- **Assignment**:
What's required is a verbatim printout of all the data.
Segment Start: Information supplied
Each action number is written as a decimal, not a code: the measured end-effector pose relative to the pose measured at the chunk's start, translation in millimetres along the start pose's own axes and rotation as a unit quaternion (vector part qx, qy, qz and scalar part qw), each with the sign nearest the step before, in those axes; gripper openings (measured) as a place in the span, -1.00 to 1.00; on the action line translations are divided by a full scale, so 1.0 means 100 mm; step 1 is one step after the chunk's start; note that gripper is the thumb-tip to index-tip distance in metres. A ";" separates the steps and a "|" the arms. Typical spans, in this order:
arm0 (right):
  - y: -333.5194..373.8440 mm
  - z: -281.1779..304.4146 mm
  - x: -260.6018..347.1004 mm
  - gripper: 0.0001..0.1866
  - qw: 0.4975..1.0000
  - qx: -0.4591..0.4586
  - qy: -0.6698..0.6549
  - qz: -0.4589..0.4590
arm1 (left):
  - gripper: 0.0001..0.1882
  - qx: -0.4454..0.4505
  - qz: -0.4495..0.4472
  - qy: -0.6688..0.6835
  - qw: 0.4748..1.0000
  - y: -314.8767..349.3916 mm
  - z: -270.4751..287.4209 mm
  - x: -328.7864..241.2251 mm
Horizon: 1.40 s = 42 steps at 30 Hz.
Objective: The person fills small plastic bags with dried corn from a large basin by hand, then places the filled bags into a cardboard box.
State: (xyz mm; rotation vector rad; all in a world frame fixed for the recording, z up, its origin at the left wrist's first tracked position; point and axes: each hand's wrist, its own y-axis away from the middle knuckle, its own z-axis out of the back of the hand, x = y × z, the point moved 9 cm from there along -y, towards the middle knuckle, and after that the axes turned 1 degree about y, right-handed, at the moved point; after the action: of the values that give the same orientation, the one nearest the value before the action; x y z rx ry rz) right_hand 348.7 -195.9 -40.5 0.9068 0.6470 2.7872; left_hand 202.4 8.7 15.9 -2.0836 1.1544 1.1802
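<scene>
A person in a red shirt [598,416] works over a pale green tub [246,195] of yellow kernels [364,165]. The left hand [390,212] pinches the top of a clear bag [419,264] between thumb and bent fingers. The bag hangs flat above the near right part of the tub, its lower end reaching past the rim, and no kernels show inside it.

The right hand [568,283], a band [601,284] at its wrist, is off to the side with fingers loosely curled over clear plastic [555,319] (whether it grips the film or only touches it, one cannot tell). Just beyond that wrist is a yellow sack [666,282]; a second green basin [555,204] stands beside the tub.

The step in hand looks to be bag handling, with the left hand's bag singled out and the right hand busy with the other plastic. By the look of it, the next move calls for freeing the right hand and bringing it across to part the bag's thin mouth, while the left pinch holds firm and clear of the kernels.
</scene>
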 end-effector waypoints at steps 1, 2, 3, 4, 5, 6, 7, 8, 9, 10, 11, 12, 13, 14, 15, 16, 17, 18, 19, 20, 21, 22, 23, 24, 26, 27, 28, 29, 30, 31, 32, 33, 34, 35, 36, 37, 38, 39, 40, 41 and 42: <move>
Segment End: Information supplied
- **Exercise result**:
Each action number is written as a decimal, not a code: the measured end-effector pose relative to the pose measured at the chunk's start, translation in millimetres along the start pose's own axes and rotation as a unit quaternion (vector part qx, qy, qz and scalar part qw), each with the sign nearest the step before, in those axes; gripper openings (measured) as a place in the span, -1.00 to 1.00; on the action line translations are divided by a full scale, so 1.0 means 100 mm; step 1 is one step after the chunk's start; note that gripper is the thumb-tip to index-tip distance in metres. A ";" separates the steps and a "|" the arms. Typical spans, in this order:
arm0 (right):
  - y: -333.5194..373.8440 mm
  - z: -281.1779..304.4146 mm
  - x: -260.6018..347.1004 mm
  - gripper: 0.0001..0.1866
  - qw: 0.4975..1.0000
  - qx: -0.4591..0.4586
  - qy: -0.6698..0.6549
  - qz: -0.4589..0.4590
arm1 (left):
  - gripper: 0.0001..0.1882
  - qx: -0.4454..0.4505
  - qz: -0.4495..0.4472
  - qy: -0.6688..0.6835
  - qw: 0.4748..1.0000
  - y: -314.8767..349.3916 mm
  - z: -270.4751..287.4209 mm
  - x: -328.7864..241.2251 mm
Horizon: 1.40 s = 42 steps at 30 Hz.
Objective: The person fills small plastic bags with dried corn from a large basin by hand, then places the filled bags into a cardboard box.
State: (xyz mm; rotation vector rad; all in a world frame fixed for the recording, z up, its origin at the left wrist's first tracked position; point and axes: each hand's wrist, its own y-axis away from the middle knuckle, its own z-axis out of the back of the hand, x = y × z, the point moved 9 cm from there along -y, towards the middle knuckle, and after that the axes turned 1 degree about y, right-handed, at the moved point; after the action: of the values that give the same orientation, the one nearest the value before the action; x y z rx ry rz) right_hand 348.7 -195.9 -40.5 0.9068 0.6470 2.7872; left_hand 202.4 8.7 15.9 -2.0836 1.1544 1.1802
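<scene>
A person in a red shirt [598,416] works over a pale green tub [246,195] of yellow kernels [364,165]. The left hand [390,212] pinches the top of a clear bag [419,264] between thumb and bent fingers. The bag hangs flat above the near right part of the tub, its lower end reaching past the rim, and no kernels show inside it.

The right hand [568,283], a band [601,284] at its wrist, is off to the side with fingers loosely curled over clear plastic [555,319] (whether it grips the film or only touches it, one cannot tell). Just beyond that wrist is a yellow sack [666,282]; a second green basin [555,204] stands beside the tub.

The step in hand looks to be bag handling, with the left hand's bag singled out and the right hand busy with the other plastic. By the look of it, the next move calls for freeing the right hand and bringing it across to part the bag's thin mouth, while the left pinch holds firm and clear of the kernels.
</scene>
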 end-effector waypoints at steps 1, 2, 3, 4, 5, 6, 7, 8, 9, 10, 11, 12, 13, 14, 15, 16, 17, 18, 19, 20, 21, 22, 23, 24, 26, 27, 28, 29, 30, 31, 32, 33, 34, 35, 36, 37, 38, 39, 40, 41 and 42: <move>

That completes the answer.